### Activity
What is the number of lines in the listing below that contain the string "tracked"? Give that number only.

### Collected material
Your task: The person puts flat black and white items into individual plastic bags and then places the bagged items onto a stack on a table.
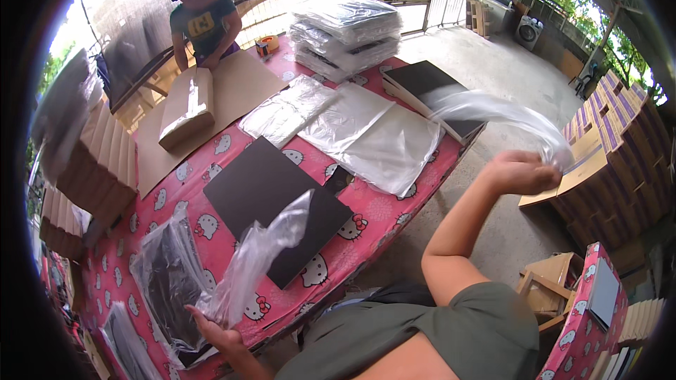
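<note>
My right hand is raised out past the table's right side, closed on a clear plastic bag that streams behind it, blurred by motion. Low at the left, my left hand grips the lower end of another clear plastic bag, which stands up in the air over the table. Beneath that bag lies a flat black panel on the pink patterned cover. Just beyond my left hand is a black panel in clear plastic.
Flat clear bags lie mid-table, beside black panels and a wrapped stack. Across the table, a person handles a brown cardboard piece. Stacked cartons stand at right; brown boxes at left.
</note>
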A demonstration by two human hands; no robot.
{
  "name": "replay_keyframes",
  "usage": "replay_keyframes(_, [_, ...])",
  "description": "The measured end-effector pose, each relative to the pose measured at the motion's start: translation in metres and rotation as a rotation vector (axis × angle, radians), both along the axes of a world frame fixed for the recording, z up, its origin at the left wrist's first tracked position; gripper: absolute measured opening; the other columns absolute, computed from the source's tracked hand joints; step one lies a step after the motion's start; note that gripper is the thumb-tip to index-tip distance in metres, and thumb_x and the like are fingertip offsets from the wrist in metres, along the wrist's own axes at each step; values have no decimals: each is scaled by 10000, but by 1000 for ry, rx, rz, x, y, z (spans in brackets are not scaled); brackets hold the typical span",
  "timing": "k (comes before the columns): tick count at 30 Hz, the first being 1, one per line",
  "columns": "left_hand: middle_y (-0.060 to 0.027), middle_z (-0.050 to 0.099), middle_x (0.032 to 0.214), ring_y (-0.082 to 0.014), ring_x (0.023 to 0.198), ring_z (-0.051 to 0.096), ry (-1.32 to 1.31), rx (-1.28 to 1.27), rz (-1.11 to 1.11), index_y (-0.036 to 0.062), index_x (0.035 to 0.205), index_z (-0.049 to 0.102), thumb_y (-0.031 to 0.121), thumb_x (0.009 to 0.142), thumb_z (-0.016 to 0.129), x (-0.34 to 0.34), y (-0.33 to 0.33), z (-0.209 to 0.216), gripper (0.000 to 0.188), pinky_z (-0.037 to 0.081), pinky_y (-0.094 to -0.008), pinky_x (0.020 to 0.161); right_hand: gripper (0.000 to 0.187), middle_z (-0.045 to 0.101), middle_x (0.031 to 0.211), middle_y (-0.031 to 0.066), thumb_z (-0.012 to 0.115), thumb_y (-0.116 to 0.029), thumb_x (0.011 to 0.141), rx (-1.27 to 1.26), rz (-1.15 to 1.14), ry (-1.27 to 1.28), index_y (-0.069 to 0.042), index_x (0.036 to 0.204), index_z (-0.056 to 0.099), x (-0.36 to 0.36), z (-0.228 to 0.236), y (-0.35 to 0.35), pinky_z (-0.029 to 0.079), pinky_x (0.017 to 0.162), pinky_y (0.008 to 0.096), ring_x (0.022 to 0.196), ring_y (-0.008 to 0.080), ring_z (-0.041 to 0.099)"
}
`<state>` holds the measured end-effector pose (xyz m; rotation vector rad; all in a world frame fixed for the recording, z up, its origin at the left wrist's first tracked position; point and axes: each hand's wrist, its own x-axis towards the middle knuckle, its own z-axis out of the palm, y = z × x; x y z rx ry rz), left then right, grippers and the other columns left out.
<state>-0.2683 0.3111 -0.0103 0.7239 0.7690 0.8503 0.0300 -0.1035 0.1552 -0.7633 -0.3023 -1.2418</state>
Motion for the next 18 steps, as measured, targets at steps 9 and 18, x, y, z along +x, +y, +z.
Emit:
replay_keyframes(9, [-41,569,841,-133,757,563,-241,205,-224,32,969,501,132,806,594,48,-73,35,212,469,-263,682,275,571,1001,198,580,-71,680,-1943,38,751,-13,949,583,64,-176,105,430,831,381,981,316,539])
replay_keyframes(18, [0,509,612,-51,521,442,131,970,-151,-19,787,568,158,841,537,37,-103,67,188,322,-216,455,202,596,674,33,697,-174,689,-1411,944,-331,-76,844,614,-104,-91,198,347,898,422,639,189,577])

### Answer to this problem
2